Segundo a polícia de Nova Gales do Sul, entre os mortos está um dos atiradores. O segundo autor dos disparos foi baleado e permanece hospitalizado em condição crítica. As autoridades ainda apuram se uma terceira pessoa participou da ação criminosa, considerada inicialmente um “incidente terrorista”.
Em entrevista à imprensa, o comissionário da Polícia de Nova Gales do Sul, Mal Lanyon, confirmou que 29 pessoas feridas foram encaminhadas para hospitais da região.

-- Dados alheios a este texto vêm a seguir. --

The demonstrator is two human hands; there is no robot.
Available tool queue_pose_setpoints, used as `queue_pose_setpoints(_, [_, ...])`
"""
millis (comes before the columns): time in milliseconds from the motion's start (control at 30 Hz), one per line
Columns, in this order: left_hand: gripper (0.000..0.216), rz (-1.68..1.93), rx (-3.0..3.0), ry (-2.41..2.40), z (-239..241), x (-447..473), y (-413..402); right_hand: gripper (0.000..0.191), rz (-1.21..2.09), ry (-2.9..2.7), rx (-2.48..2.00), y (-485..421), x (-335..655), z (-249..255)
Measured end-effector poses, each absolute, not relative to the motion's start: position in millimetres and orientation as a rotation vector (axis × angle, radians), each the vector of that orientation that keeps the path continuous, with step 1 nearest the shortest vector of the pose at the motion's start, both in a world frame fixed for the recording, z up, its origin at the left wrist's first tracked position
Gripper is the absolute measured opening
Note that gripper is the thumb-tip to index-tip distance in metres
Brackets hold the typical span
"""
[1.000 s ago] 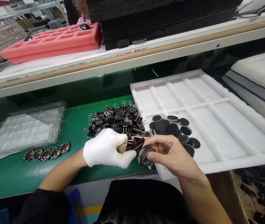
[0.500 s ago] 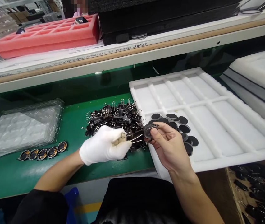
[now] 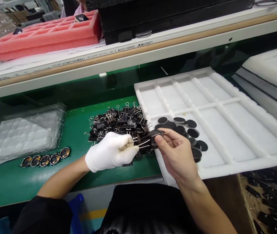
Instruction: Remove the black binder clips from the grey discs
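Observation:
My left hand (image 3: 112, 152), in a white glove, grips a black binder clip (image 3: 144, 141) by its silver wire handles. Bare, my right hand (image 3: 177, 151) pinches a round dark disc (image 3: 156, 137) between thumb and fingers. The clip's black body meets the disc's left edge; whether its jaws are around the edge I cannot tell. Behind the glove lies a heap of black binder clips (image 3: 120, 118). Several more dark discs (image 3: 193, 133) are scattered in the near left part of a white foam tray (image 3: 198, 112), just beyond my right hand.
On the green table (image 3: 77, 126) at left lie clear plastic trays (image 3: 26, 130) and a row of round amber-patterned pieces (image 3: 45, 160). A shelf edge (image 3: 128, 50) crosses above, with a pink foam tray (image 3: 55, 37) on it. More white foam (image 3: 274, 70) is stacked at right.
The clip and disc have come closer together, and the disc has turned slightly, showing a darker face. My gloved hand has shifted a little to the right. The view has moved slightly.

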State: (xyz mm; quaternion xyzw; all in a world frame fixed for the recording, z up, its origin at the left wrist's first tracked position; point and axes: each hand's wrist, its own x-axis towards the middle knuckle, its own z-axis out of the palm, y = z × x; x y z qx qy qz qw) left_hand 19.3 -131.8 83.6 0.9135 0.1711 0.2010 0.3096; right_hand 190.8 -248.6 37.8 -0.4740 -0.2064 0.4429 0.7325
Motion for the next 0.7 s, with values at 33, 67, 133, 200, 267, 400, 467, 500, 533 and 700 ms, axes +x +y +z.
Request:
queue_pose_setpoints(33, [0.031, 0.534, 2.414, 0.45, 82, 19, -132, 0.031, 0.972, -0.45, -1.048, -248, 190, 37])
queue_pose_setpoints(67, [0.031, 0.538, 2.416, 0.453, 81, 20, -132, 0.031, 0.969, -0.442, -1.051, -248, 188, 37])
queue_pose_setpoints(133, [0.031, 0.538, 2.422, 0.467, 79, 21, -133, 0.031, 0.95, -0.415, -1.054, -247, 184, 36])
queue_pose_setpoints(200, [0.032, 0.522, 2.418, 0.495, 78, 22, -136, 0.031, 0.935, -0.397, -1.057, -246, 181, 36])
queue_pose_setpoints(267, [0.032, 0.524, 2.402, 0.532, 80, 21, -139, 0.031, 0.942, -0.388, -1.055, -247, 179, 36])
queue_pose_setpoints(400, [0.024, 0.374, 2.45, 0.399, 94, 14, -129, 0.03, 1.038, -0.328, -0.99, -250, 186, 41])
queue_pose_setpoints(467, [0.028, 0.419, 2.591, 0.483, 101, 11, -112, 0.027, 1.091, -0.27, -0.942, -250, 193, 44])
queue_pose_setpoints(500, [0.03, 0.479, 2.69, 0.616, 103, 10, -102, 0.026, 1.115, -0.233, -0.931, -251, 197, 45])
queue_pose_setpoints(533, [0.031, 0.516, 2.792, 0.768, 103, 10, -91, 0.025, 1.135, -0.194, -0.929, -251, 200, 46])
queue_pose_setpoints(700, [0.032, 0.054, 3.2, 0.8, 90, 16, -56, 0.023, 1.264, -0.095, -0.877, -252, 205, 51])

Além disso, equipes de segurança localizaram um carro com explosivos na Campbell Parade, via próxima ao local do ataque, o que ampliou o alerta das forças de segurança.

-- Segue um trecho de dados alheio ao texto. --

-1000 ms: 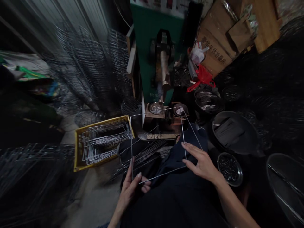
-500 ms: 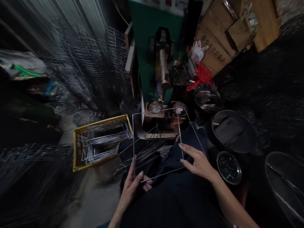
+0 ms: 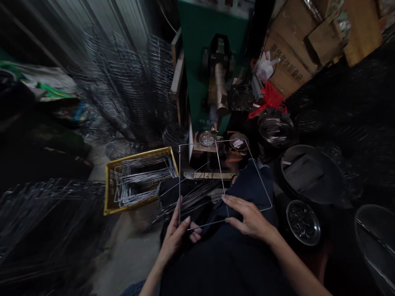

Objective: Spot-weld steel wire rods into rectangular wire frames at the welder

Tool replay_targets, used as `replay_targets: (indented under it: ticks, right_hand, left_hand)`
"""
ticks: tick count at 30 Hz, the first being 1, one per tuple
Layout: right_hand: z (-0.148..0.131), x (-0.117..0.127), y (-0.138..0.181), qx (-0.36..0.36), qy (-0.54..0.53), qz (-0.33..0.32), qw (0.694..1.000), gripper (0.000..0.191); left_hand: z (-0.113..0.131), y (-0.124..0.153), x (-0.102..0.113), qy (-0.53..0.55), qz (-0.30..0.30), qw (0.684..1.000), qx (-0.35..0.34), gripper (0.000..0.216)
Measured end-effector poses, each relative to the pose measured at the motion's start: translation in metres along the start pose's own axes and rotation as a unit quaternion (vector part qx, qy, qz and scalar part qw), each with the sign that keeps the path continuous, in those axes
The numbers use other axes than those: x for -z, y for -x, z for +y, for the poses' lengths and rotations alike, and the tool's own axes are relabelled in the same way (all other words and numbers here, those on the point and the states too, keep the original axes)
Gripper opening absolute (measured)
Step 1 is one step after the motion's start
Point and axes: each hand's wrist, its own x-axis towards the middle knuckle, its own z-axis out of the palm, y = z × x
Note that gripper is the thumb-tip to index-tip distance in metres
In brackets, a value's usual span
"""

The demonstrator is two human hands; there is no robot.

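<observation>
My left hand (image 3: 175, 235) is closed round the lower left corner of a thin rectangular wire frame (image 3: 180, 174), which is tilted up over my lap. A straight wire rod (image 3: 220, 166) lies across the frame, from its far side to its near side. My right hand (image 3: 251, 218) pinches the near part of this rod between thumb and fingers. Beneath the frame, several loose wire rods (image 3: 193, 198) rest across my lap. Beyond its far edge stands a green machine (image 3: 193, 53) with a metal arm (image 3: 219, 86) pointing towards me.
Left of my lap is a yellow crate (image 3: 107, 191) of bent wire frames. Small metal pieces fill a round dish (image 3: 207, 139) below the machine's arm. To the right stand a bowl (image 3: 317, 224) of dark pieces and a wide basin (image 3: 336, 181). Stacked wire racks (image 3: 123, 82) are behind the crate.
My right hand has moved left with the straight rod, which now crosses nearer the frame's middle. My left hand keeps its hold on the corner. The whole view has shifted slightly.
</observation>
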Motion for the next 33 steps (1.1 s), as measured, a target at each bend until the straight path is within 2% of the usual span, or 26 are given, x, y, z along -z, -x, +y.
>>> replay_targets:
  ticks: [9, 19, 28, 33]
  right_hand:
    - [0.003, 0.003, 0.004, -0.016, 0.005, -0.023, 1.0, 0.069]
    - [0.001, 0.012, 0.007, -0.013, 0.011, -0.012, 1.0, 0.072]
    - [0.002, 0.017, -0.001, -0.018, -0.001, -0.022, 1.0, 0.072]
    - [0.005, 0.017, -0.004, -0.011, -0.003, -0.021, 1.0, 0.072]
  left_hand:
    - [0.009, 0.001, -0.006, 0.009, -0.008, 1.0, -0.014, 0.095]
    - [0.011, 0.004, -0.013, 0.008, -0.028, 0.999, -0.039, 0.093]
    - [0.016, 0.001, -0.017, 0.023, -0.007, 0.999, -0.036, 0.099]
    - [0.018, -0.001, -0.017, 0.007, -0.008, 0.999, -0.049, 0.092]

De acordo com a imprensa australiana, pessoas que estavam na praia, mas não participavam da cerimônia religiosa, relataram ter ouvido pelo menos 50 disparos por volta das 18h30 no horário local, o equivalente a 4h30 em Brasília. O pânico se espalhou rapidamente, levando à evacuação da área.
As autoridades seguem investigando a motivação do ataque e a possível ligação com o evento religioso. Até o momento, não há confirmação oficial sobre o tipo de explosivos encontrados nem se eles chegaram a ser acionados.
Por meio das redes sociais, o primeiro-ministro da Austrália, Anthony Albanese, afirmou que “as cenas na praia de Bondi são chocantes e angustiantes” e declarou que está trabalhando em conjunto com as autoridades de Nova Gales do Sul para acompanhar as investigações e prestar apoio às vítimas.